There are several parallels between Olivia Newton-John and Taylor Swift, with 1974, and its events good and bad, setting ONJ on the path of global superstardom. I could have chosen any one of several songs from her two 1974 albums Let Me Be There (pictured below) and Long Live Love, but I selected I Love You, I Honestly Love You as a nod to Peter Allen, another Aussie expat finding his way in the industry at that time, who co-wrote the song with legendary writer and producer Jeff Barry.
Olivia, in 1974, was already a well-established star in Australia and the UK. She’d move to England with Pat Carroll, her friend and often singing partner. Carroll married John Farrar in 1970, and Farrar would go on to become instrumental to ONJ’s success through the 70s.
To start the year off Olivia was chosen to represent the UK at Eurovision with the British public getting to choose the song she sang from six alternatives. They chose Long Live Love, not Olivia’s favourite, and she ended up in a three-way tie for third, behind winners, and soon to be superstars, ABBA, and Waterloo.
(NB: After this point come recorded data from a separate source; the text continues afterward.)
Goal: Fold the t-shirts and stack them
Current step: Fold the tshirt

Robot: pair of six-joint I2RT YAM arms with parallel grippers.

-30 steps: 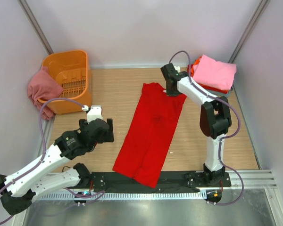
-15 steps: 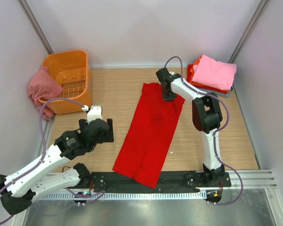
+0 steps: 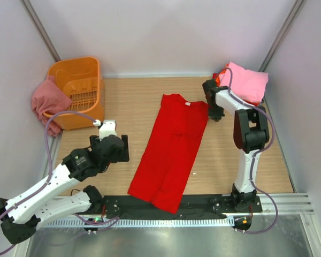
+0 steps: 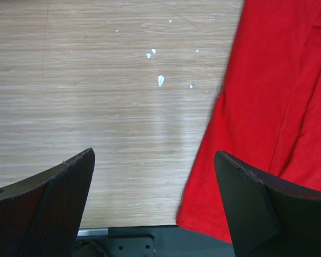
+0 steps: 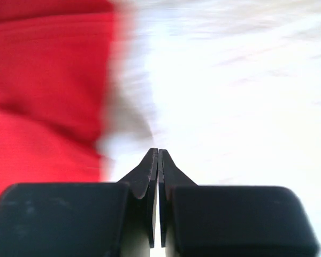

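A light wooden table [image 3: 123, 107] sits between pale walls [image 3: 160, 32], with an orange slotted basket [image 3: 75, 72] at the far left. The left gripper [image 4: 154, 155] hovers over bare wood with its jaws spread wide, holding nothing. The right gripper [image 5: 158, 152] has its jaws pressed together and empty, just beside the red t-shirt's far right corner. The red t-shirt [image 3: 171, 150] lies lengthwise mid-table, folded narrow. A light pink t-shirt [image 3: 246, 83] lies folded in the far right corner. A dusty rose t-shirt [image 3: 43, 99] hangs over the basket's left side.

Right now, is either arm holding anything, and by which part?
Nothing is held. The left end effector is open beside the red t-shirt; the right end effector is shut on nothing.
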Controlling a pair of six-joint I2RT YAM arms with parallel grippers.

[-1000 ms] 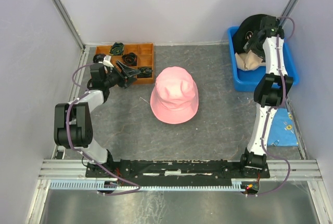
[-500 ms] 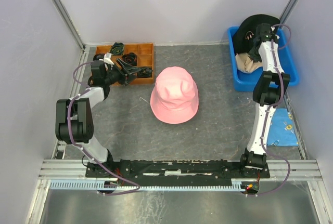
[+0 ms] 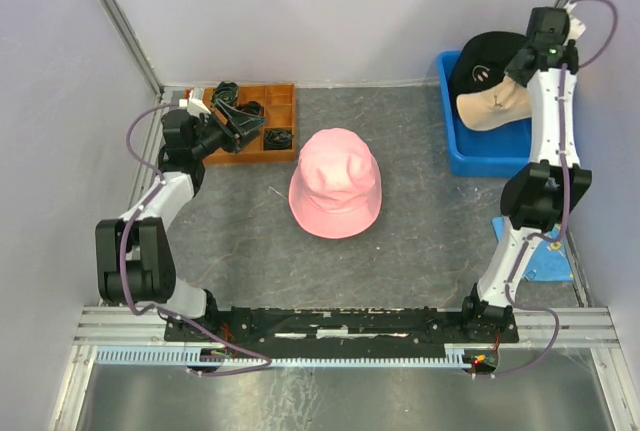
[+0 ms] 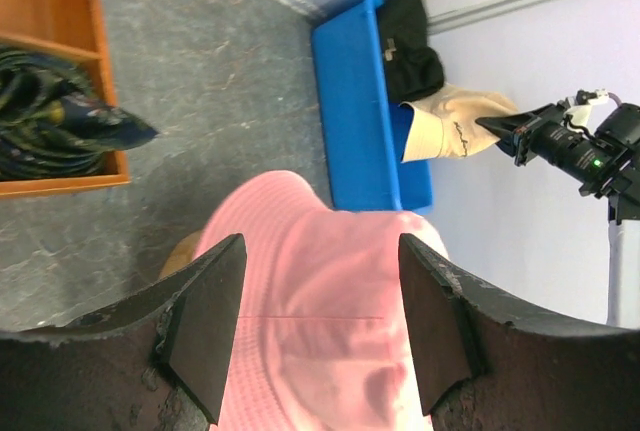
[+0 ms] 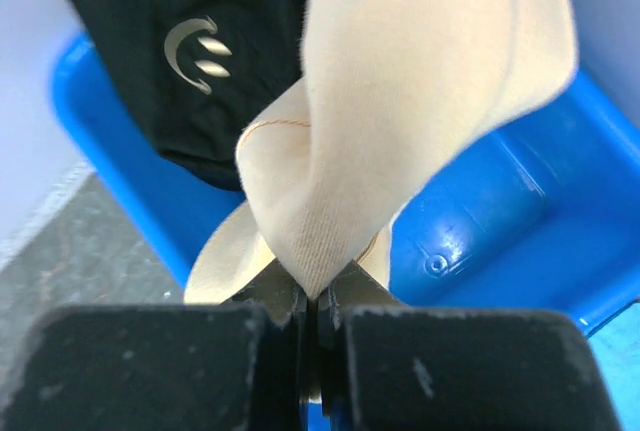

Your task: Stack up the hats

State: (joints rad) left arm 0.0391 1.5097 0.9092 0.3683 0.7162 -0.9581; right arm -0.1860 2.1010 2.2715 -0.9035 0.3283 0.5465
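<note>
Pink hat [image 3: 335, 183]: on table, ahead of left gripper [image 4: 320, 261], jaws apart, over orange tray [image 3: 282, 97]. Beige hat [image 5: 420, 91]: pinched in right gripper [image 5: 315, 301], hanging over blue bin [image 5: 500, 221]. Black hat [image 5: 200, 41]: in bin, just beyond that gripper.

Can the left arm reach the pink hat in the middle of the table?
Probably yes. The left gripper hangs open by the orange tray, and nothing bulky stands between it and the pink hat.
</note>
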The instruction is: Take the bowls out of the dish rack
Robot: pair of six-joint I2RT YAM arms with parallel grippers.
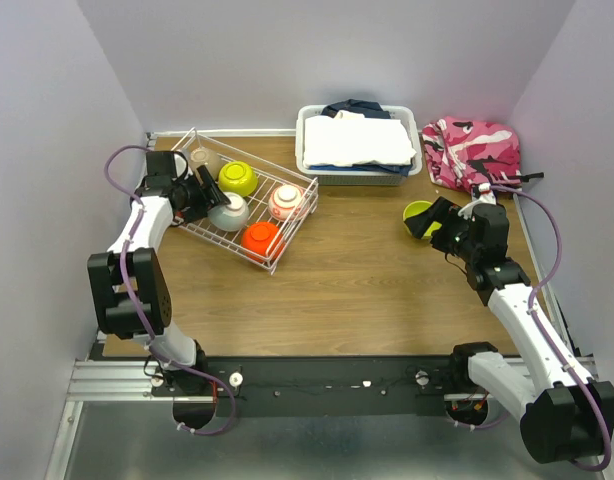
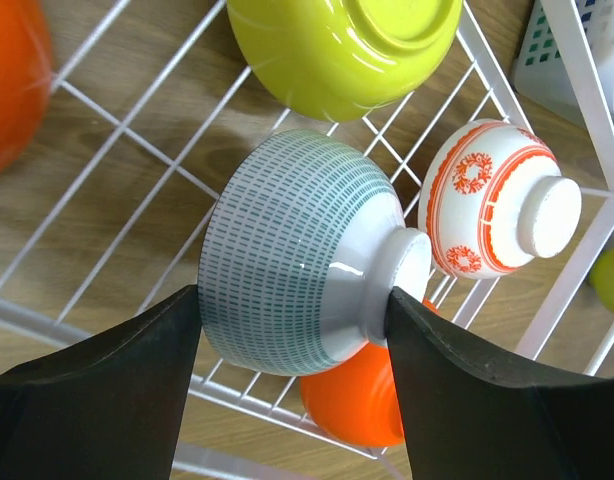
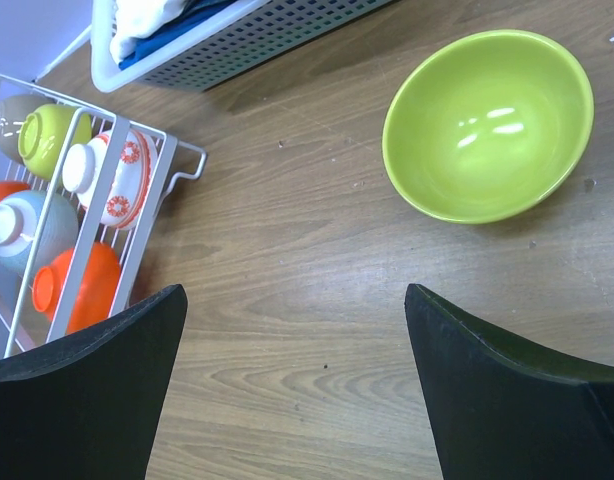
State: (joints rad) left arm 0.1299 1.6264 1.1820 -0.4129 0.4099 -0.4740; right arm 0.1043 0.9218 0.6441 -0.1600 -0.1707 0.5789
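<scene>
The white wire dish rack (image 1: 279, 262) stands at the back left and also shows in the left wrist view (image 2: 585, 90). My left gripper (image 1: 211, 200) is inside it, shut on the pale grey bowl (image 2: 297, 270), one finger on its rim and the other on its foot. A lime-yellow bowl (image 2: 337, 45), a white bowl with red pattern (image 2: 492, 210), two orange bowls (image 2: 357, 395) (image 2: 12, 80) and a taupe bowl (image 1: 201, 158) lie in the rack. My right gripper (image 3: 292, 330) is open and empty above the table, next to a second lime-yellow bowl (image 3: 487, 125) standing upright on the wood.
A solid white plastic bin (image 1: 352, 177) of folded cloth stands at the back centre. A pink camouflage cloth (image 1: 472, 150) lies at the back right. Walls close in the left, back and right sides.
</scene>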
The Long Live Love album had all six of the Eurovision songs on it, but not in the US, where ONJ was gaining momentum as a country artist. Her 1974 album there was called If You Love Me Let Me Know, which doesn’t include any of the Eurovision tracks at all. The title track there was a top ten hit.
Also, on both those albums was I Love You, I Honestly Love You, which was just called I Honestly Love You in the US.
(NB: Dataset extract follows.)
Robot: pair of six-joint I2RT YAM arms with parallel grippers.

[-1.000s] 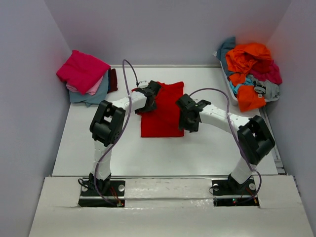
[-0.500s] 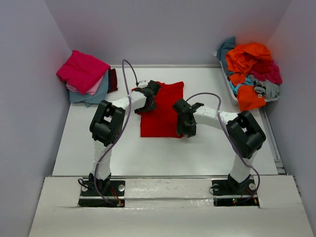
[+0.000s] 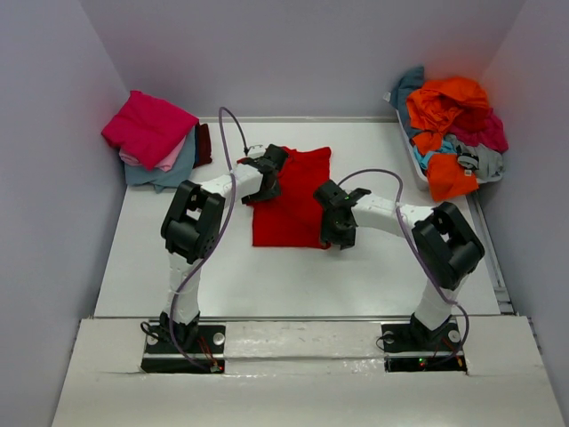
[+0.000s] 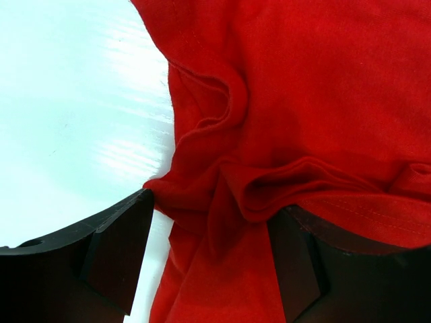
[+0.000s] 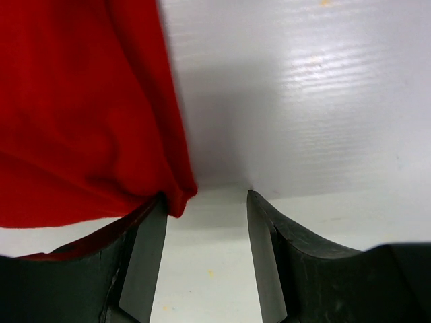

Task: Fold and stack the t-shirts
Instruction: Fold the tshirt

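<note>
**Item:** red shirt (image 3: 293, 200); it lies flat on the table (image 3: 178, 267); long axis runs from the arms' side toward the far wall; its left border is rumpled, the rest smooth.

**Left gripper** (image 3: 267, 176): over the red shirt's far-left border; fingers (image 4: 114, 249) spread, straddling a bunched fold (image 4: 269, 188) of the red cloth without squeezing it; elbow bent, forearm reaching away from its base and inward to the shirt.

**Right gripper** (image 3: 339, 227): at the red shirt's near-right corner (image 5: 176, 195); fingers (image 5: 143, 259) spread, with bare table between them; the corner rests against the inner face of one finger and is not yet between the two; forearm stretched inward toward the shirt, wrist low over the surface.

**Governing relation:** the cloth lies to one side of the right gripper's gap, toward the shirt's middle; by judgement, a small sideways shift in that direction would bring the corner between the fingers before they close; the right arm is the nearer to this corner, the left to the rumpled border.

**Step, as judged:** a fold of the red shirt is being set up; neither side is gripped yet.

**Also present:** stack of folded shirts (image 3: 151, 133), far-left of the red shirt and well apart; heap of unfolded shirts (image 3: 453, 124), far-right of it and well apart.
</note>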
In 1974 Peter Allen and Liza Minelli divorced, and Peter had met Gregory Connell, who would be part of his life personally and professionally until Connell died of AIDS related pneumonia in 1984. I’ve always believed that the lyrics, especially the lines:
“If we both were born in another place in time
This moment might be ending with a kiss”
Were for Connell, in a time when such things couldn’t be openly articulated, and I always think of Peter Allen when I hear the song.
Peter Allen never intended for anyone but him to sing I Honestly Love You, but it somehow made its way into the hand of John Farrar who thought it would be perfect for Olivia. She loved it, I’ve always wondered how much she know of Peter Allen, and his story when she received it, as it feels like she knows, in how it is sung, and her reflections on it afterwards.
She did three takes in a cramped studio. This was the first, and she and Farrar knew that it was the most authentic and the best, but still did another couple just in case. It was just an album track, which Olivia really pushed to have released as a single. As it turns out album buyers started ringing US radio stations asked them to play it, forcing EMI‘s hand. It became Olivia’s first US No 1, and also put Peter Allen on the map as a writer. Peter also recorded and released the song in 1974.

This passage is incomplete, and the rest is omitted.